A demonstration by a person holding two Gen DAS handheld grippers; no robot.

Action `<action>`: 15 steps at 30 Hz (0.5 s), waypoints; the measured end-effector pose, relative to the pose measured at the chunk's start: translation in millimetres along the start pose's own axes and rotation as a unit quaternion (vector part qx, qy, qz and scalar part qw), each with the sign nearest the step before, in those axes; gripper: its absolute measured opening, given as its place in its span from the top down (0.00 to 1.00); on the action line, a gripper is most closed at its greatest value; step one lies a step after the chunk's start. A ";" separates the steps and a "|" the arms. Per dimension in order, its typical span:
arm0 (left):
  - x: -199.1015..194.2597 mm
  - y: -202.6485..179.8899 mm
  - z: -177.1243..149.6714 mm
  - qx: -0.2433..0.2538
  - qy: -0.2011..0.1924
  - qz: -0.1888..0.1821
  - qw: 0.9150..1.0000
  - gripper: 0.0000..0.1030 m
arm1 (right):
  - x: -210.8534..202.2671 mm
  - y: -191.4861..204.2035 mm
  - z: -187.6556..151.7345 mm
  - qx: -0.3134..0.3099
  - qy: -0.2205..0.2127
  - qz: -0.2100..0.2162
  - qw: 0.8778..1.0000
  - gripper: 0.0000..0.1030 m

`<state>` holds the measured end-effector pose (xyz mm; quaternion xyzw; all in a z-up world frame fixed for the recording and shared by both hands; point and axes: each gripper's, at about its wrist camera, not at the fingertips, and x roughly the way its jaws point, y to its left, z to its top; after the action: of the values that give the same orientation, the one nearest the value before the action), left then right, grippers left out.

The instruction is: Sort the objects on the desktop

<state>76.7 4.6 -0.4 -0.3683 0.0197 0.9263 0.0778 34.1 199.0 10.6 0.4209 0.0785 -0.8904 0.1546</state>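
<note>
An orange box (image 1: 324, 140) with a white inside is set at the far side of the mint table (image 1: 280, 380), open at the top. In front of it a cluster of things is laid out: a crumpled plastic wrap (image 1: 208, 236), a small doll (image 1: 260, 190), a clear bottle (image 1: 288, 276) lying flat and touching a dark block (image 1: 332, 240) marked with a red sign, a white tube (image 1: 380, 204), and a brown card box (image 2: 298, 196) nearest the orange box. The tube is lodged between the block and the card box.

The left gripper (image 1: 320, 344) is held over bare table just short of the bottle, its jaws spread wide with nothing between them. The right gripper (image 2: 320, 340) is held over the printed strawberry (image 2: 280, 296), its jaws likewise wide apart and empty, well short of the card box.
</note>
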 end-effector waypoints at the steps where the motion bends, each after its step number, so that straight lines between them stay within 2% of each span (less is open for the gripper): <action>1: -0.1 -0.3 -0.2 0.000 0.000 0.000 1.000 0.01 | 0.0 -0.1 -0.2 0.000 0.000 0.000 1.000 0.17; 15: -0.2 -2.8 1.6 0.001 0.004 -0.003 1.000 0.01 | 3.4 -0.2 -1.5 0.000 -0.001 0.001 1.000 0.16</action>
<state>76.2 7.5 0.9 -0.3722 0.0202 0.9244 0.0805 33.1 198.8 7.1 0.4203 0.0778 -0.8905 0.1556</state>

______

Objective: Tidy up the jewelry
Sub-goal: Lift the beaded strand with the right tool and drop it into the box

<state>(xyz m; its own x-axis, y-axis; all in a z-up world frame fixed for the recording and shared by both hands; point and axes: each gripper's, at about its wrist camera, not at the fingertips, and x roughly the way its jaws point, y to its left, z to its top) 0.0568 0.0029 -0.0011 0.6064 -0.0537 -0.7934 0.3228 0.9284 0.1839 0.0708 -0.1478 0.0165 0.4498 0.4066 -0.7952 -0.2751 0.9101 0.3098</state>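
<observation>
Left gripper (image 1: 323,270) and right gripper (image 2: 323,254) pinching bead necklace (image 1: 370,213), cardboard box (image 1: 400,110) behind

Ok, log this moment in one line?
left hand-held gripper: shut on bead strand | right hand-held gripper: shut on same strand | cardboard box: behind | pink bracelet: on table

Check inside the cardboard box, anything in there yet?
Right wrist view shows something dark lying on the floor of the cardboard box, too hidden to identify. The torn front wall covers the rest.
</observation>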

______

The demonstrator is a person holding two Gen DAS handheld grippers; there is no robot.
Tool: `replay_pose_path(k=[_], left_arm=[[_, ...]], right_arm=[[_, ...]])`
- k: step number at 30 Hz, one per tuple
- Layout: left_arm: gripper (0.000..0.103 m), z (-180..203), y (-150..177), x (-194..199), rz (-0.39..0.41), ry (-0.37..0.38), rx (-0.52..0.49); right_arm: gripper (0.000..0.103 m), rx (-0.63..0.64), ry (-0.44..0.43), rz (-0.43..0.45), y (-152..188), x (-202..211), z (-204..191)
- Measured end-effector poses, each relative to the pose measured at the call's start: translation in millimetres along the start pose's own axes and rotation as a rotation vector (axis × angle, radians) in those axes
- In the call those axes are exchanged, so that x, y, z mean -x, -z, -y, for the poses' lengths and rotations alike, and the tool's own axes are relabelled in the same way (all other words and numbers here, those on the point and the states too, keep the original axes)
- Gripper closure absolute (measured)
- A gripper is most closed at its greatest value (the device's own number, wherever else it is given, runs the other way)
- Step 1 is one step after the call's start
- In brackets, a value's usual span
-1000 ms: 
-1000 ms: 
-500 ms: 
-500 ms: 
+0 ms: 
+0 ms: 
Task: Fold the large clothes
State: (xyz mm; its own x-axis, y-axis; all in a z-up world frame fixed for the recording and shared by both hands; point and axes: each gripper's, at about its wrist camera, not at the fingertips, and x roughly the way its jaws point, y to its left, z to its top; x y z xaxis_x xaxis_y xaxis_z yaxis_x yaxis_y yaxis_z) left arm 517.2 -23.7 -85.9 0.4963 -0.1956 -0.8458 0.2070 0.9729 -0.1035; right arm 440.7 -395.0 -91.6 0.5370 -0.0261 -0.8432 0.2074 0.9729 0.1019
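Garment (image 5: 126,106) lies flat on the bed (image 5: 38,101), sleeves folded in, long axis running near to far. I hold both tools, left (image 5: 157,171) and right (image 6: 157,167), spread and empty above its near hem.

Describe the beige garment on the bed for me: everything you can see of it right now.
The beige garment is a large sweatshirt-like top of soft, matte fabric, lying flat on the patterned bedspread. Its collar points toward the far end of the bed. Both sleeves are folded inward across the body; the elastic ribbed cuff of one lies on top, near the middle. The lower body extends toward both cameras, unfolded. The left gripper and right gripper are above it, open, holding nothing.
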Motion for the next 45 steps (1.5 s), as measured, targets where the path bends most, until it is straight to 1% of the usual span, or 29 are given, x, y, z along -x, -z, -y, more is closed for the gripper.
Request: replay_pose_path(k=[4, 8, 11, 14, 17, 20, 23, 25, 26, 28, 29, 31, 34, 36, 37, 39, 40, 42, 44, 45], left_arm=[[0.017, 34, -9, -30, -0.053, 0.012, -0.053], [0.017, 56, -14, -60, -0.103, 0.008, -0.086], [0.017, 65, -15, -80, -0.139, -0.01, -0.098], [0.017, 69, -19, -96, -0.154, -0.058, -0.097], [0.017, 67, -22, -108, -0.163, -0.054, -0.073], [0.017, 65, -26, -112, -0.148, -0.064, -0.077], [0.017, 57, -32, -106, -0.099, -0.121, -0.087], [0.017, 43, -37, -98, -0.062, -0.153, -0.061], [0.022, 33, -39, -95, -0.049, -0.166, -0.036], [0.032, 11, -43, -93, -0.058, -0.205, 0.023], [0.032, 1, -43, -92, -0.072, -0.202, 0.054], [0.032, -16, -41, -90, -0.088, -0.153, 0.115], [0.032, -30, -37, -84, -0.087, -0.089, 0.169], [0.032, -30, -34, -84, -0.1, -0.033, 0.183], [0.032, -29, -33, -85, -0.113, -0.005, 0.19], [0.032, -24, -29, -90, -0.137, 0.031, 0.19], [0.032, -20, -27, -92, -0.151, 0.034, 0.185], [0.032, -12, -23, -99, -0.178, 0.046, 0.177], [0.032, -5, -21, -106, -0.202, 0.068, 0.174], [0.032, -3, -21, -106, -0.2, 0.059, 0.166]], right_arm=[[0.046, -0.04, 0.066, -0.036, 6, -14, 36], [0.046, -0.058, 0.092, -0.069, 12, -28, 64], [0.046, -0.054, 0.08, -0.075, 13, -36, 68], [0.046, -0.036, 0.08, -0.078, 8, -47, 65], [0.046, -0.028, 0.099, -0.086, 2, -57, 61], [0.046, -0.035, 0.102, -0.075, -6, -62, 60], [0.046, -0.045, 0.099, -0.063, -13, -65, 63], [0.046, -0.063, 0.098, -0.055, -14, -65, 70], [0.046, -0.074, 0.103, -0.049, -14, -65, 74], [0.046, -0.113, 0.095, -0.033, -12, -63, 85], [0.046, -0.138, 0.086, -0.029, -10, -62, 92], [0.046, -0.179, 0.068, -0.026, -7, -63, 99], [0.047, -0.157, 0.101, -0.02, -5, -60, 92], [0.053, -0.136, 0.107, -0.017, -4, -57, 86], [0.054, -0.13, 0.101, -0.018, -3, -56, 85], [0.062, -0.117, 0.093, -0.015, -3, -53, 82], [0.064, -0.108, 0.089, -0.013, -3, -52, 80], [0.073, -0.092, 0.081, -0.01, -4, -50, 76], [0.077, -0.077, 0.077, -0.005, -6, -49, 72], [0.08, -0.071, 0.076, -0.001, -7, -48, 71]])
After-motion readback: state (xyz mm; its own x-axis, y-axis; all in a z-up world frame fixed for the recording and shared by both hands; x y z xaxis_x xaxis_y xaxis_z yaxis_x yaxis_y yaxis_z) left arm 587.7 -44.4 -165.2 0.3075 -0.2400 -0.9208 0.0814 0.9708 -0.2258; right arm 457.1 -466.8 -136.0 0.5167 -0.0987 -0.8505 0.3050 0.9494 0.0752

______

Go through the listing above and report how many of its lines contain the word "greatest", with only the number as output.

2